• TASK INSTRUCTIONS: What you write must be the listing below in full, word for word, minus its pictures.

• PROVIDED MATERIAL:

++++++++++++++++++++

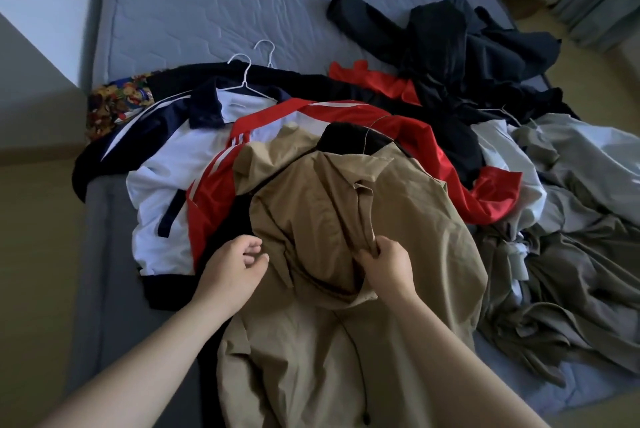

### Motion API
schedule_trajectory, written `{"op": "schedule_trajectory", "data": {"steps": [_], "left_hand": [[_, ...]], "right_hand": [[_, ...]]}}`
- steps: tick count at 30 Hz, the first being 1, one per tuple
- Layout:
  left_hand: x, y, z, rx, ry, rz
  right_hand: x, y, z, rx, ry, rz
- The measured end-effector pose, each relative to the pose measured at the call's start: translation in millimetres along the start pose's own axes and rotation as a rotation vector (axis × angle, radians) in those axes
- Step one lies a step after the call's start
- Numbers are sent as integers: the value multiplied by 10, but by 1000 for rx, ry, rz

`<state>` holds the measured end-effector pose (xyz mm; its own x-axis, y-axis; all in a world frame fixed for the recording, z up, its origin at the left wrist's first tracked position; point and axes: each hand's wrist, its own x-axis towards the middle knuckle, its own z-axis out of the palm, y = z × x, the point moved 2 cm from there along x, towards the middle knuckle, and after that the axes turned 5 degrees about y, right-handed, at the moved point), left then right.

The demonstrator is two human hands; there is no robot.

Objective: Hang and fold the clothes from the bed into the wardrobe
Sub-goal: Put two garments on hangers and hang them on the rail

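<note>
Right hand (388, 263): gripped a fold of the tan coat (332, 219).
Left hand (235, 263): fingers loosely curled, empty, beside the coat.
Tan coat: lay atop the clothes pile on the bed (207, 5).

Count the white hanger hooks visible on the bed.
2: one hook above the navy-and-white jacket's collar, the other hook just right of it. Others may be hidden under the clothes.

Both bare forearms enter from the bottom edge, the left from the lower left corner and the right from lower centre-right, and converge toward mid-frame. Left hand (235, 263): fingers loosely curled, holding nothing. Right hand (389, 266): fingers and thumb curled, gripping a fold of the tan coat (311, 216).
</note>
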<state>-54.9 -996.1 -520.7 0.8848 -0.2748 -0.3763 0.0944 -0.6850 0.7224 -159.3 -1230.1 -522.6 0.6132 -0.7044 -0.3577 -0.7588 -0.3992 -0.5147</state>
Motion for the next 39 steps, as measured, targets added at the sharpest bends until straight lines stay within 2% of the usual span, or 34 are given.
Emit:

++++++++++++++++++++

• SOLUTION BELOW:
### Motion API
schedule_trajectory, written `{"op": "schedule_trajectory", "data": {"steps": [_], "left_hand": [[_, ...]], "right_hand": [[_, ...]]}}`
- steps: tick count at 30 Hz, the first being 1, one per tuple
- Layout:
  left_hand: x, y, z, rx, ry, rz
  right_hand: x, y, z, rx, ry, rz
- The measured end-effector pose, each relative to the pose measured at the call's start: translation in millimetres along the start pose's own axes and rotation as a rotation vector (axis × angle, radians) in those axes
- Step one lies a step after the call's start
- Numbers are sent as integers: the value multiplied by 10, but by 1000 for rx, ry, rz

`<state>` holds the measured end-effector pose (xyz mm; its own x-axis, y-axis; all in a world frame fixed for the recording, z up, its origin at the left wrist's first tracked position; point and axes: each hand's wrist, its own x-axis towards the middle knuckle, its own z-axis out of the palm, y = z × x, the point moved 2 cm from there along x, towards the middle knuckle, and after that the axes turned 5 degrees about y, right-handed, at the moved point), left then right.

The demonstrator is two human hands; there is no robot.

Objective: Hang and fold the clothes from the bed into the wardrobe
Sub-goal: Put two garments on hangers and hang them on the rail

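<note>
Right hand (388, 263): gripped a fold of the tan coat (332, 219).
Left hand (235, 263): fingers loosely curled, empty, beside the coat.
Tan coat: lay atop the clothes pile on the bed (207, 5).

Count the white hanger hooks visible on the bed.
2: one hook above the navy-and-white jacket's collar, the other hook just right of it. Others may be hidden under the clothes.

Both bare forearms enter from the bottom edge, the left from the lower left corner and the right from lower centre-right, and converge toward mid-frame. Left hand (235, 263): fingers loosely curled, holding nothing. Right hand (389, 266): fingers and thumb curled, gripping a fold of the tan coat (311, 216).
</note>
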<state>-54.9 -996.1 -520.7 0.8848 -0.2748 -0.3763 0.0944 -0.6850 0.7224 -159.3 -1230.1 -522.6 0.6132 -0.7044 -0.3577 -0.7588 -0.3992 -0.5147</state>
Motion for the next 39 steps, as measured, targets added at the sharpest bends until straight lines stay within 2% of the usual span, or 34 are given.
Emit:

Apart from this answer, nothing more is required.